*The problem*. Every line in the records below that holds the word "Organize" is to be copied.

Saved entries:
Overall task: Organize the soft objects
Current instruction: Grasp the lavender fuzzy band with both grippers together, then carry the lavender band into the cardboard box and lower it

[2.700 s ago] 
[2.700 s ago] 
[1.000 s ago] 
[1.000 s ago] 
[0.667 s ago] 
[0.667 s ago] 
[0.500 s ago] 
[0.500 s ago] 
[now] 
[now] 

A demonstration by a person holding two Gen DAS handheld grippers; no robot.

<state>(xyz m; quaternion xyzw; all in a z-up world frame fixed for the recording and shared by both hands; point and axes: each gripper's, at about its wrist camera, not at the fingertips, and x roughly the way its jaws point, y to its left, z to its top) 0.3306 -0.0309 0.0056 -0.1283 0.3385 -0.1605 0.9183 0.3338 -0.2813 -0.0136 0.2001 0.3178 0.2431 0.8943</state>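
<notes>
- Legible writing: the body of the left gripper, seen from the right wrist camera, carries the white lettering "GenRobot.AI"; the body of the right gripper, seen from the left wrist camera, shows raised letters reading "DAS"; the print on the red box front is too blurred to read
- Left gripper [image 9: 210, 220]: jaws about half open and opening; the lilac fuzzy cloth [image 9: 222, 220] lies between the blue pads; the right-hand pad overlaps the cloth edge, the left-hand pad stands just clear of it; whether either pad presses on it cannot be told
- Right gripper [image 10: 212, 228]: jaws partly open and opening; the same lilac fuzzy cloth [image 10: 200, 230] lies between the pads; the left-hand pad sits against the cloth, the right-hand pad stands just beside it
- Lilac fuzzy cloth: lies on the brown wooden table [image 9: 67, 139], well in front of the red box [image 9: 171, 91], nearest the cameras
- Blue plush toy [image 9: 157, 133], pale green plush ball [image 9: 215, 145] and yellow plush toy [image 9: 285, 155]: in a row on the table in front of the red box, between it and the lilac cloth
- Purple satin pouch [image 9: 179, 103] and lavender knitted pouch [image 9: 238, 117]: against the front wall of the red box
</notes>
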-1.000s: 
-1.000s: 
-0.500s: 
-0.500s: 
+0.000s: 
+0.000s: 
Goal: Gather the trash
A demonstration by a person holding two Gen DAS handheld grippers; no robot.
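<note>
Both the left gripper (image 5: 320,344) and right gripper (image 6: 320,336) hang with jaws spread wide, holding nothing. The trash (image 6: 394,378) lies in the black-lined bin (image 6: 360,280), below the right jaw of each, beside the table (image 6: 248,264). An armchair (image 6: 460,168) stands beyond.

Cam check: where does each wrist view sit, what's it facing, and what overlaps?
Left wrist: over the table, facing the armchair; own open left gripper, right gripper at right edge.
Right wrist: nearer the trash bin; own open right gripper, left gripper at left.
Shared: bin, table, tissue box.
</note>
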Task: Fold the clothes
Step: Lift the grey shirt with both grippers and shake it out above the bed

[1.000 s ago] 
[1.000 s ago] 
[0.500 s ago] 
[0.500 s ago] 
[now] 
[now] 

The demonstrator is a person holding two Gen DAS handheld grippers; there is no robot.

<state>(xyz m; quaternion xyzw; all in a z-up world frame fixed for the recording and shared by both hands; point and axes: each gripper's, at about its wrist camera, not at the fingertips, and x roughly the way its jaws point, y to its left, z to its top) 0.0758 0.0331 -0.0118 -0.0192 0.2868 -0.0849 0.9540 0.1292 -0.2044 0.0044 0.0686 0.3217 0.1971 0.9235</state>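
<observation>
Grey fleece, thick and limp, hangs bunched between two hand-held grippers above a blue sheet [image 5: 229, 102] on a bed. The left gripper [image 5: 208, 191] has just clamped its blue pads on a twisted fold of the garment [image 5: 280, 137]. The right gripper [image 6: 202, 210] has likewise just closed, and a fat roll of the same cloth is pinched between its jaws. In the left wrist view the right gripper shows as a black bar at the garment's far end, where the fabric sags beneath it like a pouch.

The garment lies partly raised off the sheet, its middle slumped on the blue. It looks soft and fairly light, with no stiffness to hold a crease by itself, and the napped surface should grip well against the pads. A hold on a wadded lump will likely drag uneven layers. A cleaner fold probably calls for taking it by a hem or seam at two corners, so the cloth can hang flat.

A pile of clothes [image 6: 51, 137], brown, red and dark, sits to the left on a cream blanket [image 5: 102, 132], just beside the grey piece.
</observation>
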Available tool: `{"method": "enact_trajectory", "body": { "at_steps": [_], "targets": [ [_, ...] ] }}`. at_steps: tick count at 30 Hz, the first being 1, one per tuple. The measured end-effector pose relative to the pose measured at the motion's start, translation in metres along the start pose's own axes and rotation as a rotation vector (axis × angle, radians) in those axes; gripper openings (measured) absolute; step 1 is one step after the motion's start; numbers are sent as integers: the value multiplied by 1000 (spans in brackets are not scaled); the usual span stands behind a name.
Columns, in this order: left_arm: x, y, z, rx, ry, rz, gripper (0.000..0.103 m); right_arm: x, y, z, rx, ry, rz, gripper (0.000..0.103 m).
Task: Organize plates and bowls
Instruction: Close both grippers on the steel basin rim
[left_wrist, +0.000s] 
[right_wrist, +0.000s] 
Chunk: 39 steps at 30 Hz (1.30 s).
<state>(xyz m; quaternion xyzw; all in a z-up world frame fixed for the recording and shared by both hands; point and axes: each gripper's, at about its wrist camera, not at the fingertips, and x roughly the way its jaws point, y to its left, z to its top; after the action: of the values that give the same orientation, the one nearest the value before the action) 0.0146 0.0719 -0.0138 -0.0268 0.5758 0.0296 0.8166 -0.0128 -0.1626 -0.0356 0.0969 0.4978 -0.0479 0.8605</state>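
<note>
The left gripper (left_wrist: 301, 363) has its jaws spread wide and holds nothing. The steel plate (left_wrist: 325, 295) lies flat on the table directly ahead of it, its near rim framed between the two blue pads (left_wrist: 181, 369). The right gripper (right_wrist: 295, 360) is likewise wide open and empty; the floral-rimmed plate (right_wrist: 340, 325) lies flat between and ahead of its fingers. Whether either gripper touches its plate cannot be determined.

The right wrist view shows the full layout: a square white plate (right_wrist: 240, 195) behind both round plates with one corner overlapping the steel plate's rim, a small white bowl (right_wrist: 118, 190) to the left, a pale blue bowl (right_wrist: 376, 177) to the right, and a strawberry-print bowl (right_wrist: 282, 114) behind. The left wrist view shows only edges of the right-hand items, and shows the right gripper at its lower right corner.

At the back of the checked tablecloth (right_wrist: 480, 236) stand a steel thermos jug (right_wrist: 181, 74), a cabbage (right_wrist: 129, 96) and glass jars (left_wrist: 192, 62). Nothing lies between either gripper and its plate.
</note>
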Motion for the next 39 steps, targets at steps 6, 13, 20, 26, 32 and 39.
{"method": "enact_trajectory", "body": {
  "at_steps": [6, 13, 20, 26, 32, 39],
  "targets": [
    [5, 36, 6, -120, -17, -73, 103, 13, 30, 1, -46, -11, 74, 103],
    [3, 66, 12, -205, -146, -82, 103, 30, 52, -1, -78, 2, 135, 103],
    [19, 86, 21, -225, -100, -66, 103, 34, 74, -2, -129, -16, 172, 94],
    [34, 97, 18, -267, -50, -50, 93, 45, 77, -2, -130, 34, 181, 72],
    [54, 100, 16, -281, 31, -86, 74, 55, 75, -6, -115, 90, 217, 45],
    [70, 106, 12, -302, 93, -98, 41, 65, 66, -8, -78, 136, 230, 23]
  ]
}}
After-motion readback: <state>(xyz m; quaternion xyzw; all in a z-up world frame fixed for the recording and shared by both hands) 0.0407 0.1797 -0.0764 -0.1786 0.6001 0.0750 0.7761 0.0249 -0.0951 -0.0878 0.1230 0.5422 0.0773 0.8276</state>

*Expected answer*.
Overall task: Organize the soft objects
Task: Organize plates and bowls

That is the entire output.